Rather than unwind, or incise, there is another option – depilatory cream.
They work by breaking down the keratin in hair, and thus will not work if the tourniquet is caused by a thread. Applying a small amount to the groove cut by the hair for around ten minutes is followed by a gentle wash in warm water. This leads to the immediate resolution of symptoms. Of course, those cases in the literature are victims of positive reporting (who is going to submit a case report to a journal when the technique hasn’t worked?) but it is a painless method to try. Finding depilatory cream in the emergency department is another matter. Toothed forceps are often just sharp enough to slide under the hair tourniquet and strong enough to break the offending strand. Once circumferential skin breakdown has occurred though, these things really can become difficult to be confident you have removed completely, especially if the tourniquet is blonde.
What was the outcome?
Fortunately, these hairs and threads were pretty easy to untangle, leaving little Rosie with the full complement of toes.
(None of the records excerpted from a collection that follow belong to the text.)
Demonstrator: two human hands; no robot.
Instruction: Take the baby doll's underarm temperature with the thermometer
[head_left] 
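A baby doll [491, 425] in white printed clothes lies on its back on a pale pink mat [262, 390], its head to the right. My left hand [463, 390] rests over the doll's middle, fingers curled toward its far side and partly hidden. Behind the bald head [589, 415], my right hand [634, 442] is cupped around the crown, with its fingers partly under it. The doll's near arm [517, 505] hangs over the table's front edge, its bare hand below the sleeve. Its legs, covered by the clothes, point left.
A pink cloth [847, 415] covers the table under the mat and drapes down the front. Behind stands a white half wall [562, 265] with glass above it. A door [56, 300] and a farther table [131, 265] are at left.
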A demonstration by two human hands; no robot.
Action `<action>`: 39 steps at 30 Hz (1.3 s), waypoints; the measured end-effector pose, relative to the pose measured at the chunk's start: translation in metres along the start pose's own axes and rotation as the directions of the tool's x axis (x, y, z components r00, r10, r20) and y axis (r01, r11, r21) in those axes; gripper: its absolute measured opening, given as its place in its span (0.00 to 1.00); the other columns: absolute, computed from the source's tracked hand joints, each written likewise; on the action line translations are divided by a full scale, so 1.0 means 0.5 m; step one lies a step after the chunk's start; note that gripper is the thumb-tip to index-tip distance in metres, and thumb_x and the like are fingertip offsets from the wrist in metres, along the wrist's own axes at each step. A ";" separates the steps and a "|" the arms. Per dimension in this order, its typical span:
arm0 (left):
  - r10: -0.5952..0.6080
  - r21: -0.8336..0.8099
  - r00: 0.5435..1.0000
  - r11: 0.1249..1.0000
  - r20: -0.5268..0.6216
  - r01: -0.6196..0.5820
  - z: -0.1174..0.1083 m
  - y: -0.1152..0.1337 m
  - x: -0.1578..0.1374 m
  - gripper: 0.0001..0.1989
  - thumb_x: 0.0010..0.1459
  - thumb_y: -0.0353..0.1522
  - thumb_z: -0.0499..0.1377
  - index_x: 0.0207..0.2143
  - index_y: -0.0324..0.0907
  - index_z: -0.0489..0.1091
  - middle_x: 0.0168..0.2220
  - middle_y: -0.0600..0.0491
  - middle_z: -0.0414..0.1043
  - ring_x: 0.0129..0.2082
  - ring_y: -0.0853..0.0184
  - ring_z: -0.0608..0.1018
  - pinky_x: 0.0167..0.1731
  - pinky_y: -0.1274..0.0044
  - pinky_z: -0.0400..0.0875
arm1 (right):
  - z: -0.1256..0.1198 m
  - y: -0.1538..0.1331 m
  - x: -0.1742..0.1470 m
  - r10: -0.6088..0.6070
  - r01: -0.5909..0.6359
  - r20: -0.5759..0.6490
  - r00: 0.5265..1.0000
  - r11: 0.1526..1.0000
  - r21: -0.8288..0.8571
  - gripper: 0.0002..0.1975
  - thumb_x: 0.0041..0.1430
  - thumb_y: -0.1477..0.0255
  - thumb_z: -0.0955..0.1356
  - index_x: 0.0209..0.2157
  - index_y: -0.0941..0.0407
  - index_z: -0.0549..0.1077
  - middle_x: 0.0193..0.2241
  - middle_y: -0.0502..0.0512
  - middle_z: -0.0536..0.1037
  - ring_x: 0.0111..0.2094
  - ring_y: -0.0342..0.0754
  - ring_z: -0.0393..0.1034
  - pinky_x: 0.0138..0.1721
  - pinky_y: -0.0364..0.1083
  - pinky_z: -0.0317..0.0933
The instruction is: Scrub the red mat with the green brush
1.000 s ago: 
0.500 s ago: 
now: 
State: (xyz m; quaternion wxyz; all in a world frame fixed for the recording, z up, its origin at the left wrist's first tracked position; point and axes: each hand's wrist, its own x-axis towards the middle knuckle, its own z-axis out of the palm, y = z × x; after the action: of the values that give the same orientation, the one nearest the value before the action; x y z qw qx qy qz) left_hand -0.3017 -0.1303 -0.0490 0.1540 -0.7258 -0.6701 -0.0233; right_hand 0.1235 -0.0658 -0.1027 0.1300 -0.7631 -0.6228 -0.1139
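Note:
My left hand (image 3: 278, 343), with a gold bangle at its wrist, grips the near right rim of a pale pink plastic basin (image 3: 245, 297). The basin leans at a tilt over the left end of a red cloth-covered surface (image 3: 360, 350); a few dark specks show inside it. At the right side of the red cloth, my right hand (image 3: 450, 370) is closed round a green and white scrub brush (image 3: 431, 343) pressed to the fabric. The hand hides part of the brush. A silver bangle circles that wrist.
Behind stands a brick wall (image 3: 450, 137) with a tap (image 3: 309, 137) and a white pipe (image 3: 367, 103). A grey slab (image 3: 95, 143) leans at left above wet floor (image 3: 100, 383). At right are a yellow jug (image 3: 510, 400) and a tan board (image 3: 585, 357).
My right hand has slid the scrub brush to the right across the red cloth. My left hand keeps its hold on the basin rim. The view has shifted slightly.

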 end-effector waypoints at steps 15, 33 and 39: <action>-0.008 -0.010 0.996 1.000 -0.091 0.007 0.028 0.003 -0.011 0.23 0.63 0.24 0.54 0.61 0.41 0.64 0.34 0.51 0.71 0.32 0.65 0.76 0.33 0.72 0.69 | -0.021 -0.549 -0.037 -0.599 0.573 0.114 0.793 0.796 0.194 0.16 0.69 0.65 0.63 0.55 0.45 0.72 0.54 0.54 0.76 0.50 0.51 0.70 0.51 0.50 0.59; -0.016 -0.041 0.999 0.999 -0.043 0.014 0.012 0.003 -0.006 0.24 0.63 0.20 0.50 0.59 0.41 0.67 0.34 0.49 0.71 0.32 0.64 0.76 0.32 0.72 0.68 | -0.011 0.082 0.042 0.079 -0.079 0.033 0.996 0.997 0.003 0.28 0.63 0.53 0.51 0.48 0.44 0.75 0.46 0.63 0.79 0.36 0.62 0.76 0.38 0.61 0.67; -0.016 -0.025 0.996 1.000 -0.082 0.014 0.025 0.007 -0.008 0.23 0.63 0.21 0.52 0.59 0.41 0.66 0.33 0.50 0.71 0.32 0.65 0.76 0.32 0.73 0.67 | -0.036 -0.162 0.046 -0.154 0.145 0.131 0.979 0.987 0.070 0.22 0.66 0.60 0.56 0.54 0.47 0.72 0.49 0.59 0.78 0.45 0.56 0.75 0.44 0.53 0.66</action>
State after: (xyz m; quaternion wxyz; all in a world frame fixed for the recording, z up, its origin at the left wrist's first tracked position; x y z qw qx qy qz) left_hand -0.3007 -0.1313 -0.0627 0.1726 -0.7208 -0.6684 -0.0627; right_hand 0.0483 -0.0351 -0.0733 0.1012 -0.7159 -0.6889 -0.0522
- No children were actually harmed in the writing of this post.
Alruwaili N, Alshehri HA, Halimeh B. Hair tourniquet syndrome: Successful management with a painless technique. International Journal of Pediatrics and Adolescent Medicine. 2015 Mar 31;2(1):34-7.
Dr. G (1832) Ligature of the penis. Lancet II: 136
Golshevsky J, Chuen J, Tung PH. Hair‐thread tourniquet syndrome. Journal of paediatrics and child health. 2005 Mar 1;41(3):154-5.
Kurup HV, Gnanapavan M, McSweeney L. Hair‐tourniquet syndrome: Unwind or incise?. Emergency Medicine Australasia. 2006 Aug 1;18(4):415-.
O’Gorman A, Ratnapalan S. Hair tourniquet management. Pediatric emergency care. 2011 Mar 1;27(3):203-4.
Saad AZ, Purcell EM, McCann JJ. Hair-thread tourniquet syndrome in an infant with bony erosion: a case report, literature review, and meta-analysis. Annals of plastic surgery. 2006 Oct 1;57(4):447-52.
Thomas AJ, Timmons JW, Perlmutter AD. Progressive penile amputation: tourniquet injury secondary to hair. Urology. 1977 Jan 1;9(1):42-4.
Strahlman RS. Toe tourniquet syndrome in association with maternal hair loss. Pediatrics. 2003 Mar 1;111(3):685-7.